At this point, although the edge node 130 has failed and cannot
work, alternatively, its parent node may perform corresponding
tasks.
[0041] With example implementations of the present disclosure, on
the one hand, an alternative application node of the failed
application node may be easily found in the distributed application
system. On the other hand, since the datacenter 120 is the parent
node of the failed edge node 130, and they are directly coupled to
each other, transmitting data objects to the datacenter 120 will
not cause excessive time overhead.
[0042] According to example implementations of the present
disclosure, the method 400 described with reference to FIG. 4 may
be performed iteratively. Suppose the found datacenter 120 fails,
then a parent application node of the datacenter 120 may further be
searched for based on the node mapping relationship 310, and the
found parent application node may perform the respective functions
of the edge node 130 and the datacenter 120.
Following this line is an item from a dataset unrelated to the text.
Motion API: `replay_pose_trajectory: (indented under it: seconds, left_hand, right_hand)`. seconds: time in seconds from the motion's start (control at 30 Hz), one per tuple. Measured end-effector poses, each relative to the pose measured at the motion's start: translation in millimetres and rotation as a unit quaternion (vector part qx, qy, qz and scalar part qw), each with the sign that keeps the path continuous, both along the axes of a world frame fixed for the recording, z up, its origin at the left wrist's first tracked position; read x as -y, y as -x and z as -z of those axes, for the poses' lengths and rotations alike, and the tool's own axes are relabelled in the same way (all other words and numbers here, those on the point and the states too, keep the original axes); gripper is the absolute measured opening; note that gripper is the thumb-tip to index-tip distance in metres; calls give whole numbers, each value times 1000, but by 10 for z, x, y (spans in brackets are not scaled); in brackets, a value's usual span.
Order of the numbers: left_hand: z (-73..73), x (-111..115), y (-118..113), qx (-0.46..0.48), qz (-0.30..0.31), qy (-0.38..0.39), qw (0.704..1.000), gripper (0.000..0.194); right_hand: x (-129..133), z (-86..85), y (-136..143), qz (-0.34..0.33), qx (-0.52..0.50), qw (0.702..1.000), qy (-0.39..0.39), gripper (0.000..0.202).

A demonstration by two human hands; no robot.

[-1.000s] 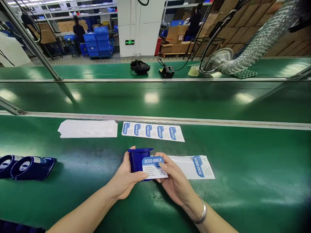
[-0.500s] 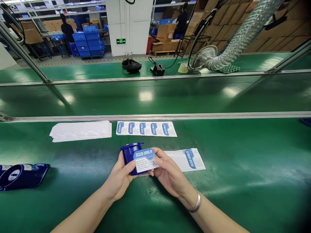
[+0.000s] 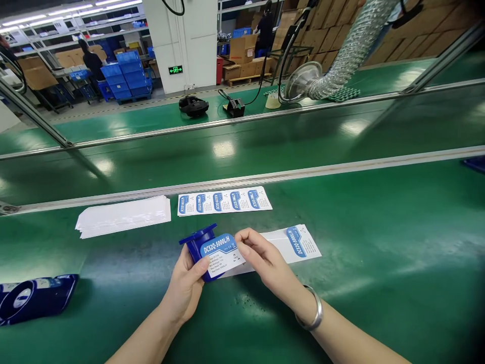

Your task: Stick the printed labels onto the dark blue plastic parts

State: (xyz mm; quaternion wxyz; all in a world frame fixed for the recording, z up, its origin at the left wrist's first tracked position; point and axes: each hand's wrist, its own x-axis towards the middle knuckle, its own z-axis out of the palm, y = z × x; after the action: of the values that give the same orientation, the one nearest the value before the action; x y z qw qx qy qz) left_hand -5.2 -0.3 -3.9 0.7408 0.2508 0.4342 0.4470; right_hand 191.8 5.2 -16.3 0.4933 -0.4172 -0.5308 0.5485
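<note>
My left hand (image 3: 185, 283) grips a dark blue plastic housing (image 3: 195, 242) with a flange at its top, thumb pressing on a label. This white-and-blue label (image 3: 222, 258), printed DC52Q-5000L/H, lies across the housing and juts past its right side. At the label's upper right edge, my right hand (image 3: 267, 258) has thumb and forefinger closed together in a pinch; the exact contact is partly hidden. Behind the hands lies a label strip (image 3: 278, 240) with one printed label at its right end. Farther back rests a sheet of several labels (image 3: 225, 201).
A stack of white strips (image 3: 125, 216) lies at the back left of the green table (image 3: 379, 293). Another blue housing (image 3: 38, 298) sits at the left edge. A metal rail (image 3: 322, 172) runs behind. Beyond are a flexible duct (image 3: 341, 50) and a black device (image 3: 193, 106).
The view has tilted. The housing leans more to the left, and the right fingers have shifted from the label's right side to its upper right edge, uncovering more print.
</note>
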Motion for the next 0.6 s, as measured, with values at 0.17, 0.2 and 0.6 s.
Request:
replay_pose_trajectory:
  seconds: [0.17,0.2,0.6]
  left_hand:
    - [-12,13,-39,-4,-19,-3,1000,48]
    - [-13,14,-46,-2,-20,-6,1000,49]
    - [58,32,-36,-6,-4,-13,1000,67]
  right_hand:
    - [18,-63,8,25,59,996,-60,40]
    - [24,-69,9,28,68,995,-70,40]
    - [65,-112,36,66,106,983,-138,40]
[0043] According to example implementations of the present
disclosure, if the access request is determined as a publishing
request for publishing a data object to the distributed application
system by the failed application node, then the parent application
node may be instructed to publish the data object to the
distributed application system on behalf of the failed application
node. Still with reference to FIG. 6, where a new data object has
been generated based on the data objects from the application nodes
140 and 142, the datacenter 120 may publish 620 the newly generated
data object to the cloud 110.
[0044] FIG. 7 schematically shows a block diagram 700 of the
process for publishing a data object by a parent application node
according to example implementations of the present disclosure. As
shown by arrows 720 and 722 in FIG. 7, data objects 710 and 712 may
be transmitted to the datacenter 120, respectively. The datacenter
120 may generate 724 a new data object 730 based on the received
data objects 710 and 712. At the datacenter 120, a name of the data
object may be generated based on the identifier of the failed
application node (e.g., the name "EN001" of the edge node 130).
Specifically, the datacenter 120 may add 726 a prefix,
illustratively the prefix "EN001," to an original name of the data
object on behalf of the edge node 130, so as to form a new name.
For example, suppose the name of the new data object 730 is "D001,"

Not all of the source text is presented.